Student testimony: High‑school students who testified described real‑world learning that required missing class — serving on advisory councils, attending legislative meetings or national competitions — and urged the committee to remove attendance barriers to experiential learning. “This bill removes that barrier and says your voice matters,” one student testified.
District concerns: Becky Wilson of the New Hampshire School Board Association said districts already permit many such absences as part of curriculum and CTE programs and warned that a strict two‑day cap and automatic excusal could create operational headaches and fairness questions, especially for students who already use excused days for other educational activities. She urged careful definition of which activities qualify and raised concerns about verification and impacts on competency‑based scheduling.

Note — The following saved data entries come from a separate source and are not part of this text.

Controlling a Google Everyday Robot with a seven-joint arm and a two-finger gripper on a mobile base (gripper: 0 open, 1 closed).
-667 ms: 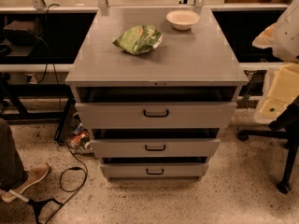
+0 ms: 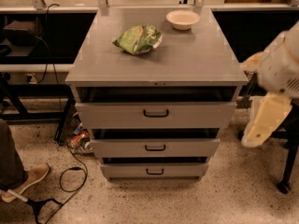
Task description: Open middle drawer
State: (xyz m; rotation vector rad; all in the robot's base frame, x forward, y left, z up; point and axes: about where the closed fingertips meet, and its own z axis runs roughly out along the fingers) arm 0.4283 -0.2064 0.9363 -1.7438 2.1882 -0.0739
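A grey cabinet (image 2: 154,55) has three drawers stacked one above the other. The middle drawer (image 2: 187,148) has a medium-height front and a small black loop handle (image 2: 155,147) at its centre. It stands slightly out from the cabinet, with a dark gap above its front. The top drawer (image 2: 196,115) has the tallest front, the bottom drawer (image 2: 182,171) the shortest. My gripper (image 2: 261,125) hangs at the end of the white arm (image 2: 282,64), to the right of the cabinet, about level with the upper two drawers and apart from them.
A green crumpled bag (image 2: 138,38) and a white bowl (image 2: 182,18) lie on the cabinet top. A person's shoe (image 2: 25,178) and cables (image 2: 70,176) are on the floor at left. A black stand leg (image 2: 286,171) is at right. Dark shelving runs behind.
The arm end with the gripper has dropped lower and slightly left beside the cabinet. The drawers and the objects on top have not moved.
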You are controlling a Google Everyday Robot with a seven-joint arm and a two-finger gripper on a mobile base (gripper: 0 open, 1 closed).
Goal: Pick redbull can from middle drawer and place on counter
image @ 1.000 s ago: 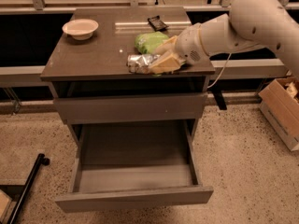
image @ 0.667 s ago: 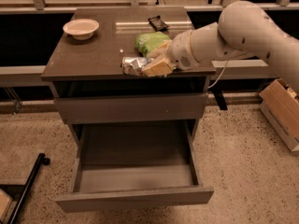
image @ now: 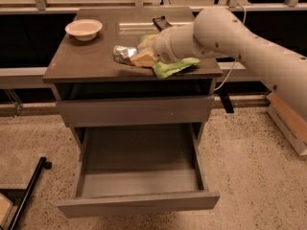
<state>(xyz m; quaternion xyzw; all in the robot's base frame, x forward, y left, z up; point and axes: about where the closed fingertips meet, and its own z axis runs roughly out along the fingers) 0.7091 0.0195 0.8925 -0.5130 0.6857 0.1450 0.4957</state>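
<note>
Pincer: over counter, picture-right of bowl; clamped on redbull can, as far as I can judge.
Can: sideways at pincer tip, btw bowl & green snack bag, nearer the bag. Low over the slab, can't tell if touching.
Change: in the last sec I've swung arm + can closer to bowl, away from counter's front edge. Bag's front end now uncovered.
Middle drawer: well below bowl, pulled out, bare inside.
Meaning: pick looks done, can is out of drawer & over counter. Only set-down + release left.
Next: lower till can rests, open pincer, back off w/o dragging bag or nudging bowl.
Risk: can lies sideways, may roll once let go.
</note>
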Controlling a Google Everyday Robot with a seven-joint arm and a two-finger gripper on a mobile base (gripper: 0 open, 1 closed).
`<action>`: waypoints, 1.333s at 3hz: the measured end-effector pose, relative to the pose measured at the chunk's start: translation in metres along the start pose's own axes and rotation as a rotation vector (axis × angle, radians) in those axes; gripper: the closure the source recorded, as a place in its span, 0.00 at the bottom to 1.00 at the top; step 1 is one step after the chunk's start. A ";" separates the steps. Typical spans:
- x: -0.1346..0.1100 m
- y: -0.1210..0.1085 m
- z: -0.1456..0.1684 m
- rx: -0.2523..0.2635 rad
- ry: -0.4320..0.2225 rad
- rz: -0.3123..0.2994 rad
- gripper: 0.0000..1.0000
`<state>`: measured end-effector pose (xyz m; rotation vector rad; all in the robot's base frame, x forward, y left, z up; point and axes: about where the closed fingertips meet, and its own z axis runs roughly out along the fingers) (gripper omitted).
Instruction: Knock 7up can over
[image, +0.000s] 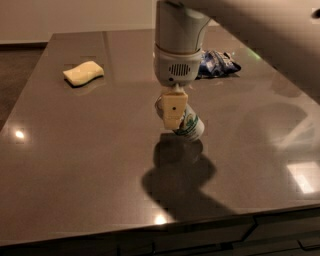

Amendment on manifest hardship: During the hearing the committee considered a non‑germane amendment (sponsored by Senator Lang) intended to clarify RSA 193‑3’s manifest‑hardship reassignment process. Drew Klein, chair of the State Board of Education, described recent cases in which parents appealed to the State Board for reassignment because of bullying; he said the board sometimes grants a hardship but then found receiving districts refusing to accept reassigned students, leaving families “in limbo.” The amendment would explicitly empower the State Board to grant a parent’s reassignment request and require receiving districts to accept reassigned students, subject to narrow capacity exceptions already in statute.
Why it matters: The underlying bill intersects with school attendance policy, district autonomy, and student access to experiential learning. The amendment raises a separate but related issue about the State Board’s enforcement power and the balance between local district control and statewide remedies for students experiencing manifest hardship.
What the committee did: The hearing included both supportive student testimony and reservations from district representatives. The amendment provoked extended legal and policy debate; committee members asked for clarity about statutory limits, capacity thresholds and legal authority. No final floor action on the amendment was recorded in the hearing transcript.
Provenance: Transcript testimony and Q&A, SEG 1654–SEG 2975.